A widely used reference guide for identifying thalamic nuclei is the Morel stereotaxic atlas (Morel, 2007; Morel et al., 1997), which was developed using histological staining of five post-mortem brains from healthy older adults for the calcium binding proteins parvalbumin, calbindin D-28k, and calretinin to identify cyto- and myeloarchitectural features. Functional relevance was also considered during the development of the Morel atlas. More recently, the Morel atlas has been digitized (Krauth-Morel atlas) and made available in MNI-space for use as a potential reference in a wide variety of neuroimaging applications (Krauth et al., 2010). However, despite their claims of conformity with the Morel atlas, both FreeSurfer and THOMAS use slightly different nomenclatures and definitions for thalamic nuclei (Freesurfer follows Jones (2012) nomenclature while THOMAS follows Morel nomenclature) and produce parcellations which, at first glance, differ qualitatively from each other. As a result, direct comparisons of these segmentation methods on the same datasets have not been reported. Here, we systematically compare four state-of-the-art methods for thalamic nuclei segmentation of T1w MRI: FreeSurfer, HIPS-THOMAS, SCS-CNN, and T1-THOMAS. We used data from healthy younger adults in the Human Connectome Project (HCP) to quantitatively compare segmentations from these methods against the Krauth-Morel atlas (Krauth et al., 2010) in subject-space as well as MNI-space.
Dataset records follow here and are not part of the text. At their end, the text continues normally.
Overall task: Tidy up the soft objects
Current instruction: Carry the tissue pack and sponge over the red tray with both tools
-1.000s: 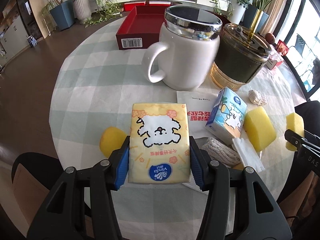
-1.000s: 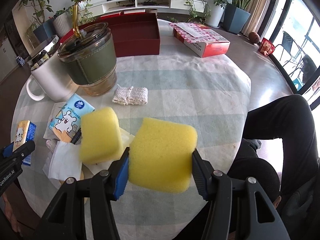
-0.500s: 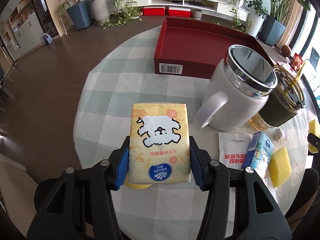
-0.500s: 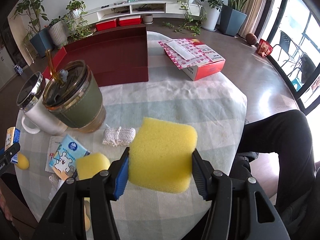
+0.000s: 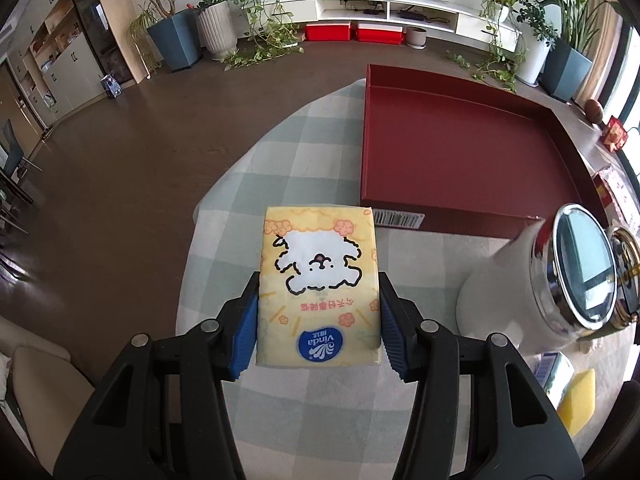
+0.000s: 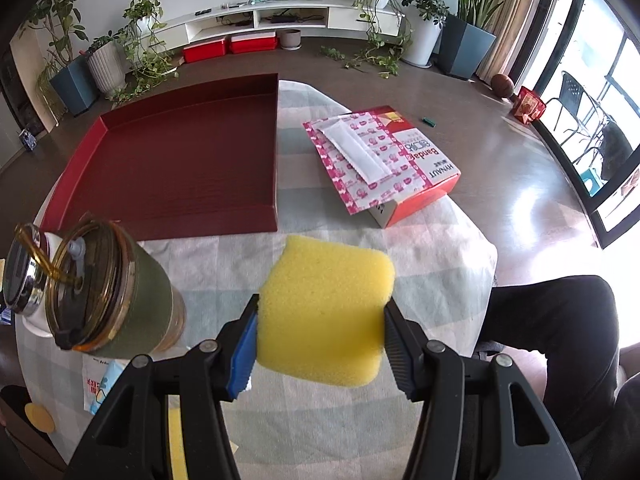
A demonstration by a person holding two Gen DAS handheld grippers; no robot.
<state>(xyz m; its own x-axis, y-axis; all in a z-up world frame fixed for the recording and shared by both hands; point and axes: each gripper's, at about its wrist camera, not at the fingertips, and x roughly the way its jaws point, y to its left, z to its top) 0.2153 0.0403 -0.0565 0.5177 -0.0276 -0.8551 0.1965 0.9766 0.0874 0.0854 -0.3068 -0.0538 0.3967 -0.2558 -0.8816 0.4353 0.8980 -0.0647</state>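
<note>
Both hand-held grippers pinch: left [image 5: 318, 320] tissue pack [image 5: 318, 288], right [image 6: 320, 332] sponge [image 6: 324, 312] (undersides hidden).

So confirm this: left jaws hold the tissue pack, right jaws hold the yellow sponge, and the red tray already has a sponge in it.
Not quite: the red tray has nothing in it, as the right wrist view shows. The rest stands: the left gripper holds the tissue pack, and the right gripper holds the yellow sponge.
</note>
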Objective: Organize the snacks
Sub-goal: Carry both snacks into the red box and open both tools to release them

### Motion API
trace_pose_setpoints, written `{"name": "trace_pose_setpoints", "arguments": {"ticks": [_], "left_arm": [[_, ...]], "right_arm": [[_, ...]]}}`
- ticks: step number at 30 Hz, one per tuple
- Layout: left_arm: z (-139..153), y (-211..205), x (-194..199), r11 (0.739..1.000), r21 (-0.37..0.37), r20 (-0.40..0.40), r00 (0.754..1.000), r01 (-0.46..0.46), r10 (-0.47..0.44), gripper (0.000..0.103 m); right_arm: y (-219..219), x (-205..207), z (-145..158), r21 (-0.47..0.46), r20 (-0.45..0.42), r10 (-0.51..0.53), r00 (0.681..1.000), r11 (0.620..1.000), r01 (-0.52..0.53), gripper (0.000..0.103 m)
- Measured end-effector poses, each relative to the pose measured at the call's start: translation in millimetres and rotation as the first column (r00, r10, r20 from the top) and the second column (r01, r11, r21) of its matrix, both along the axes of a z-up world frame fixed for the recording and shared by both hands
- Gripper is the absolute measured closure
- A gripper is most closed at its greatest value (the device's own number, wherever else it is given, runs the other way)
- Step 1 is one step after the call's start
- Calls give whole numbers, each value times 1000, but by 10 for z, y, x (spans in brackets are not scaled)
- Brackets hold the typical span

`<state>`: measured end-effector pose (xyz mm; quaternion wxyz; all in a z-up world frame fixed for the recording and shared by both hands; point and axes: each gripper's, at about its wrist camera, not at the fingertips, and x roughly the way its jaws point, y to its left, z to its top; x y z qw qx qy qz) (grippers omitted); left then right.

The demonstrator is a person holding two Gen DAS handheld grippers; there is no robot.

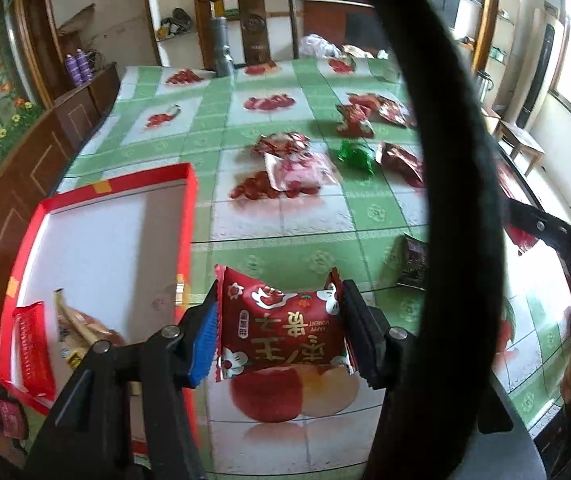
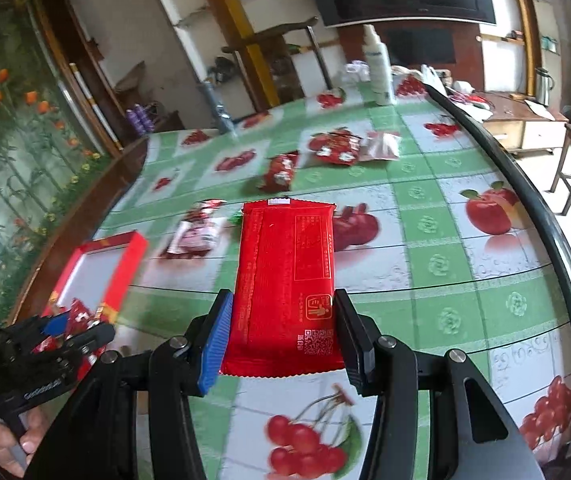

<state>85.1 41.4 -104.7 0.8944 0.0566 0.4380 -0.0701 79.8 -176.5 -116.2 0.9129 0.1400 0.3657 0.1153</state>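
At the left of the left wrist view we see the red box (image 1: 189,216), holding a red packet (image 1: 33,344) and a tan one (image 1: 77,328) at its lower end. Our left gripper (image 1: 281,328) clamps a red flowered snack packet (image 1: 281,324) at the lower centre, beside the box. Our right gripper (image 2: 283,336) grips a long red packet (image 2: 285,280), centre frame above the table (image 2: 445,272).

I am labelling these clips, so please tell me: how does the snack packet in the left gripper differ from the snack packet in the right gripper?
The packet in the left gripper is short and puffy, dark red with white flowers and large characters. The packet in the right gripper is long and flat, plain bright red with small print and a QR code.

The left gripper holds its packet across its width; the right gripper's packet sticks out far ahead of the fingers.

Both are red sealed wrappers, each clamped between the pads.
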Motion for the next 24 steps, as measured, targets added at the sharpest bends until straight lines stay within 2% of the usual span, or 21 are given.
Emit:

We then analyzed data from older adults from the Alzheimer’s Disease Neuroimaging Initiative (ADNI) database to characterize thalamic atrophy as a function of disease status and assessed the accuracy of each of the methods in predicting Alzheimer’s disease status using a receiver operating characteristic (ROC) analysis.
2 Methods
2.1 Participants
Anatomical T1w-MRI data were sourced from two publicly available neuroimaging datasets: the Human Connectome Project (HCP) (Van Essen et al., 2013) and Alzheimer’s Disease Neuroimaging Initiative (ADNI) (http://adni.loni.usc.edu). 100 subjects were pseudo-randomly selected from the HCP dataset as in previous work (Williams et al., 2022). A subset of 540 subjects were selected from the ADNI dataset, comprising participants who had undergone a Montreal Cognitive Assessment (MoCA) test and were scanned on 3T MRI using MPRAGE followed by successful image registration and segmentation (see Bernstein et al., 2021 for further details). Subjects were classified as either healthy control (HC, 119 subjects), early mild cognitive impairment (EMCI, 208 subjects), late mild cognitive impairment (LMCI, 116 subjects), or Alzheimer’s disease (AD, 97 subjects). EMCI and LMCI were classified based on subjective memory concern scores (either themselves, their partner, or a clinician) from the logical memory II subscale of the Wechsler Memory Scale—Revised (16+ years in education: EMCI scores 9–11, LMCI > 4 & ≤ 8; 8–15 years in education: EMCI scores 5–9, LMCI > 2 & ≤4; 0–7 years in education: EMCI scores 3–6, LMCI > 0 & ≤2), a Mini-Mental State Examination Score between 24–30, a Clinical Dementia Rating of 0.5 in the memory box, and sufficient cognitive and functional performance that would not make threshold for an AD diagnosis (Bernstein et al., 2021).
2.2 Data processing
2.2.1 Pre-processing
HCP data (n = 100) were pre-processed using the HCP minimal preprocessing pipelines (Glasser et al., 2013). Firstly, T1w images were corrected for gradient distortions using a customized version of gradient_nonlin_unwarp in FreeSurfer, then each subject’s two T1w scans were aligned using FSL FLIRT and averaged. The averaged T1w image was then registered to MNI-space using a 12 DOF affine registration with FLIRT, and a subset of 6 DOF transforms were used to align the anterior commissure, the anterior commissure–posterior commissure line, and the inter-hemispheric plane, while preserving the size and shape of the brain in native space. The skull was removed by inverting linear (FLIRT) and nonlinear (FNIRT) warps from anatomical to MNI-space, applying the warp to the MNI-space brain mask, and then applying the mask to the averaged T1w image. Finally, the image was corrected for readout distortion and biases in B1 and B1+ fields. T1w MPRAGE datasets from ADNI (n = 540) were directly processed using the different thalamic nuclei segmentation methods with no extra pre-processing steps. Note that the N4 bias correction to remove shading is incorporated inside the THOMAS and SCS-CNN pipelines.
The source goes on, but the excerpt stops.